Could you write out the lines below exactly, beginning with the first and finishing with the one that contains "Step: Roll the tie"?
───── Given records
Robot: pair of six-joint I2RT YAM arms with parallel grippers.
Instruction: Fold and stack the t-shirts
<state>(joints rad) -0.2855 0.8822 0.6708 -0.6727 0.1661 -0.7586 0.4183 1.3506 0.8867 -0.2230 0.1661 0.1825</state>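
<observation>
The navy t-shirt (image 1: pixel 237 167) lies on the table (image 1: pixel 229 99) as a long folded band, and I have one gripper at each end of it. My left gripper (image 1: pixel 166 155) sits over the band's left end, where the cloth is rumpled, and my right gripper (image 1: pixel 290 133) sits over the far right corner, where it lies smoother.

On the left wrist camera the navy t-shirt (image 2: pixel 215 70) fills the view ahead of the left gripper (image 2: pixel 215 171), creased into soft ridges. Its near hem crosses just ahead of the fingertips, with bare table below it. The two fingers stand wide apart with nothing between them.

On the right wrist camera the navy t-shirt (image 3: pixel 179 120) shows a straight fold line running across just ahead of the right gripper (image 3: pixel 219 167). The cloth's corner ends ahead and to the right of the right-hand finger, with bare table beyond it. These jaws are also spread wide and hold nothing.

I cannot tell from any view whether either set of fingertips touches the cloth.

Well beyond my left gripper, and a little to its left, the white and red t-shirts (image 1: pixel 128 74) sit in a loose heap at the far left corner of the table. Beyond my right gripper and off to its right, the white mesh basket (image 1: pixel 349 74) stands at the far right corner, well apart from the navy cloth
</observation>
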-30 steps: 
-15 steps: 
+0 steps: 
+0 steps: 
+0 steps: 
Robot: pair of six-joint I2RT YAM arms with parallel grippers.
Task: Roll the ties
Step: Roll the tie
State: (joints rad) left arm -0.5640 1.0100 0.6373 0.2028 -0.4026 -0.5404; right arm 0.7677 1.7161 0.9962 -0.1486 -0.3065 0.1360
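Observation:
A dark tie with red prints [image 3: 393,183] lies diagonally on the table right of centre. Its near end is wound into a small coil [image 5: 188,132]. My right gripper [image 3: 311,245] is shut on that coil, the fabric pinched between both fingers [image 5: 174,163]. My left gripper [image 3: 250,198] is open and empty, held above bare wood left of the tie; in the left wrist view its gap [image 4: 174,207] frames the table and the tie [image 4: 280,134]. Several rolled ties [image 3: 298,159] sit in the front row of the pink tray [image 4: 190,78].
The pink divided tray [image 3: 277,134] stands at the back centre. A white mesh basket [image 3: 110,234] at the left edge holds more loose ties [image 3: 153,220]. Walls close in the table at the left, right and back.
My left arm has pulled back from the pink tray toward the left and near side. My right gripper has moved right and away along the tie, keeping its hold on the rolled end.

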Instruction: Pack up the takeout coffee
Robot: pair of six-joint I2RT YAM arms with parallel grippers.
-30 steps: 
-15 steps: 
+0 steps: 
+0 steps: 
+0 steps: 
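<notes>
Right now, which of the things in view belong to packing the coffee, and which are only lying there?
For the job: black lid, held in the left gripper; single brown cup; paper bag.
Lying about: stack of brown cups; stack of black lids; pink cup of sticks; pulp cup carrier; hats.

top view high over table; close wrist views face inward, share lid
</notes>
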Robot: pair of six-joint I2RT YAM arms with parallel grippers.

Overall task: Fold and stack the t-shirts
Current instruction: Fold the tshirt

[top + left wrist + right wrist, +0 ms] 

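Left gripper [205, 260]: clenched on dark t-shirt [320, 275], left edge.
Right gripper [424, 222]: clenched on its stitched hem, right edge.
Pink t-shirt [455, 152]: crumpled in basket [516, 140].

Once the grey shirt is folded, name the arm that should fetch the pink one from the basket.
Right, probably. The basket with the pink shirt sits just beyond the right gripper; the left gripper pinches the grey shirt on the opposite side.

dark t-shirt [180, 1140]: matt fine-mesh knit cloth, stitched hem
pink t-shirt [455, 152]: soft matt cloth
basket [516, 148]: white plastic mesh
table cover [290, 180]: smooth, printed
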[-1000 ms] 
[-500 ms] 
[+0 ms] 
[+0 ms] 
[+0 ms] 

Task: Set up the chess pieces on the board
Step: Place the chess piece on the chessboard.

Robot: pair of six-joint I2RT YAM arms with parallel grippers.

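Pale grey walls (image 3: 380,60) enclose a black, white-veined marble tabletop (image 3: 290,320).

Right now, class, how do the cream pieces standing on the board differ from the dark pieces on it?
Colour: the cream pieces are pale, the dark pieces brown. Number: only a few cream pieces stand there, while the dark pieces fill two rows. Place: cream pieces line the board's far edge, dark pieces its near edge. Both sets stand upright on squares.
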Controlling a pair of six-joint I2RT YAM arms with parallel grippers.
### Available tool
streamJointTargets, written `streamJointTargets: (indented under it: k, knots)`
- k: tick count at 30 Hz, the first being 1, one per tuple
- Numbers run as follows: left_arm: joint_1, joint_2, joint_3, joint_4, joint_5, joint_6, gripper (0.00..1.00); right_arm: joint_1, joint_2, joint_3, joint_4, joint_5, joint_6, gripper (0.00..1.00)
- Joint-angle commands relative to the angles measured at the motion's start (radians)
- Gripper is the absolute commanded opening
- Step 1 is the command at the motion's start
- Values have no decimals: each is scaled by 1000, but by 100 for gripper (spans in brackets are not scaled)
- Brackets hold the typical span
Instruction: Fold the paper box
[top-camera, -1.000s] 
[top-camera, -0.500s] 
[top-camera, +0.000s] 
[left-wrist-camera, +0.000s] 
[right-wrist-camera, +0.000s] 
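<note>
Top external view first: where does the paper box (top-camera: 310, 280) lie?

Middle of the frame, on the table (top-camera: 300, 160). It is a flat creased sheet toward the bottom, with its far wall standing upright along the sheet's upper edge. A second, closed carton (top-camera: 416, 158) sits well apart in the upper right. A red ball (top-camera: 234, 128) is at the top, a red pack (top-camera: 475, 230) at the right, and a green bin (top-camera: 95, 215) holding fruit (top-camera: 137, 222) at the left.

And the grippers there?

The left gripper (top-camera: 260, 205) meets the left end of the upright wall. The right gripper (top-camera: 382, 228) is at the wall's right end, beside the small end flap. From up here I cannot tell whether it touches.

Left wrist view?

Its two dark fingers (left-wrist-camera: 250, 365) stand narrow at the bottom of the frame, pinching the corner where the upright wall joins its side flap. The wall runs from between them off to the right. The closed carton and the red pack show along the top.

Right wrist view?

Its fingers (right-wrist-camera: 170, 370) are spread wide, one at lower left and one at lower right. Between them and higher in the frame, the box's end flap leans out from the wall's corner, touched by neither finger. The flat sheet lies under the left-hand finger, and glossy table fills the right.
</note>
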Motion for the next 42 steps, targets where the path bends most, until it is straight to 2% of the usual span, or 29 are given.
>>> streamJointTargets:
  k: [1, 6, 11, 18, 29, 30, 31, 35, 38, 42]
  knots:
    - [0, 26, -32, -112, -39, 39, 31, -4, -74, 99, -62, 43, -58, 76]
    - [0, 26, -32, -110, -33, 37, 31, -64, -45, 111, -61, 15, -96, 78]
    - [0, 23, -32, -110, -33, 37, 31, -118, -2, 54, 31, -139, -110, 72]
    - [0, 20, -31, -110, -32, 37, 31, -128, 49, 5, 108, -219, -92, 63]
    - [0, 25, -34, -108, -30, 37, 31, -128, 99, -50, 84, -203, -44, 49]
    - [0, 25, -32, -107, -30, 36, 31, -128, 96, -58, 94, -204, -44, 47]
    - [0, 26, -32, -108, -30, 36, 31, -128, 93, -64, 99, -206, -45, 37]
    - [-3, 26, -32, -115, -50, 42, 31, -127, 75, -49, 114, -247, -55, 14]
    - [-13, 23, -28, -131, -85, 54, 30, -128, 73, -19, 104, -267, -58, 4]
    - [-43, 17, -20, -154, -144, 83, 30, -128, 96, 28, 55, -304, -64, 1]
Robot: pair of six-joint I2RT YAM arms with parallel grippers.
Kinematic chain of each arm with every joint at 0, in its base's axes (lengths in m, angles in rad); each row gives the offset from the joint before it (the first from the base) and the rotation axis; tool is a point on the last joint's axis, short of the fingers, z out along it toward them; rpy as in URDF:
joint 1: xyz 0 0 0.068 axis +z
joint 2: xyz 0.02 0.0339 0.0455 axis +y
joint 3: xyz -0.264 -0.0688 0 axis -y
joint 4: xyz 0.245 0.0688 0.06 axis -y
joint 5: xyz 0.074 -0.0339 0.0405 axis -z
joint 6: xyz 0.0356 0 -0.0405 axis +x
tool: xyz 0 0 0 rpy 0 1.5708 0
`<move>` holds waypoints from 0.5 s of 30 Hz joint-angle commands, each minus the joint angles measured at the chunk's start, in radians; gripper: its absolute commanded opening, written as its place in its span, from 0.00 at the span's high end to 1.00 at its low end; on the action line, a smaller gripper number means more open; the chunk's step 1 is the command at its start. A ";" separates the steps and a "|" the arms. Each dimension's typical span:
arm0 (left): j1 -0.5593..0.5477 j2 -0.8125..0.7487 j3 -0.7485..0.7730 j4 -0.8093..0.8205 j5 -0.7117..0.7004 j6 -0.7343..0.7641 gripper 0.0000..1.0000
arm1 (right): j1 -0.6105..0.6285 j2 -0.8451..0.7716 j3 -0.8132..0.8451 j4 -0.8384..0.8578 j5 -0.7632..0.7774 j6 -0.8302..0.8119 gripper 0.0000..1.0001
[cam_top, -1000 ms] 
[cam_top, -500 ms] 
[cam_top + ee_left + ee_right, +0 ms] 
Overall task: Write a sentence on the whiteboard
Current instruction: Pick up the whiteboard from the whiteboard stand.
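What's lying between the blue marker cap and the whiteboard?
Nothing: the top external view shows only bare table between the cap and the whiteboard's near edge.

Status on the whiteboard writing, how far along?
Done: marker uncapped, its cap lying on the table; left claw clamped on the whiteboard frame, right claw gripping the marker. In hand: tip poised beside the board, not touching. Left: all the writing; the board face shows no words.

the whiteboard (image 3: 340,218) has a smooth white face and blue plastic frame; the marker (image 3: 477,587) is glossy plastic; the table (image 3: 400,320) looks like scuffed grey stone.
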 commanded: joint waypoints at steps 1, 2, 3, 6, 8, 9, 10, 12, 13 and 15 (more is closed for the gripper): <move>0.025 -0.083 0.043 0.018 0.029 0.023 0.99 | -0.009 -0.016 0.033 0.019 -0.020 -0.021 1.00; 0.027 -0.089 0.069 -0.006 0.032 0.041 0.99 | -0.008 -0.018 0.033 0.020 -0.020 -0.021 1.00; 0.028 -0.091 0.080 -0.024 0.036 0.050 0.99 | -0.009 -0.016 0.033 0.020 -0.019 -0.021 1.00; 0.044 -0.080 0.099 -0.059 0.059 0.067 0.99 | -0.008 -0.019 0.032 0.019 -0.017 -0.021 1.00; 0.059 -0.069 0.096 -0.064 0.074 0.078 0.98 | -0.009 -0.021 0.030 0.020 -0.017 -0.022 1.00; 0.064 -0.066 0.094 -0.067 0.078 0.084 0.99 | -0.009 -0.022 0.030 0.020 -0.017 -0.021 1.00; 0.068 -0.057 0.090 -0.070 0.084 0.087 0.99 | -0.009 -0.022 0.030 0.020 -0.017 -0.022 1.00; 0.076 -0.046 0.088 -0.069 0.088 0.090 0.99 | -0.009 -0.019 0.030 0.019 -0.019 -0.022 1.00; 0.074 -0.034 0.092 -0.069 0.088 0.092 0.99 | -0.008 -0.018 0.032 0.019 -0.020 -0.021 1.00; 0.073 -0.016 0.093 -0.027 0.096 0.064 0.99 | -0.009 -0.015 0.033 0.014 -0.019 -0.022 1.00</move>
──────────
# Output
Robot: pair of six-joint I2RT YAM arms with parallel grippers.
Instruction: Fold and stack the t-shirts
<state>(joints rad) -0.2855 0.8822 0.6708 -0.6727 0.1661 -0.7586 0.4183 1.3506 0.8867 -0.2230 0.1661 0.1825</state>
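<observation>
The navy t-shirt (image 1: pixel 237 167) lies on the table (image 1: pixel 229 99) as a long folded band, and I have one gripper at each end of it. My left gripper (image 1: pixel 166 155) sits over the band's left end, where the cloth is rumpled, and my right gripper (image 1: pixel 290 133) sits over the far right corner, where it lies smoother.

On the left wrist camera the navy t-shirt (image 2: pixel 215 70) fills the view ahead of the left gripper (image 2: pixel 215 171), creased into soft ridges. Its near hem crosses just ahead of the fingertips, with bare table below it. The two fingers stand wide apart with nothing between them.

On the right wrist camera the navy t-shirt (image 3: pixel 179 120) shows a straight fold line running across just ahead of the right gripper (image 3: pixel 219 167). The cloth's corner ends ahead and to the right of the right-hand finger, with bare table beyond it. These jaws are also spread wide and hold nothing.

I cannot tell from any view whether either set of fingertips touches the cloth.

Well beyond my left gripper, and a little to its left, the white and red t-shirts (image 1: pixel 128 74) sit in a loose heap at the far left corner of the table. Beyond my right gripper and off to its right, the white mesh basket (image 1: pixel 349 74) stands at the far right corner, well apart from the navy cloth
</observation>
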-30 steps: 
-15 steps: 
+0 steps: 
+0 steps: 
+0 steps: 
Robot: pair of six-joint I2RT YAM arms with parallel grippers.
Task: Roll the ties
Step: Roll the tie

That covers the exercise completely.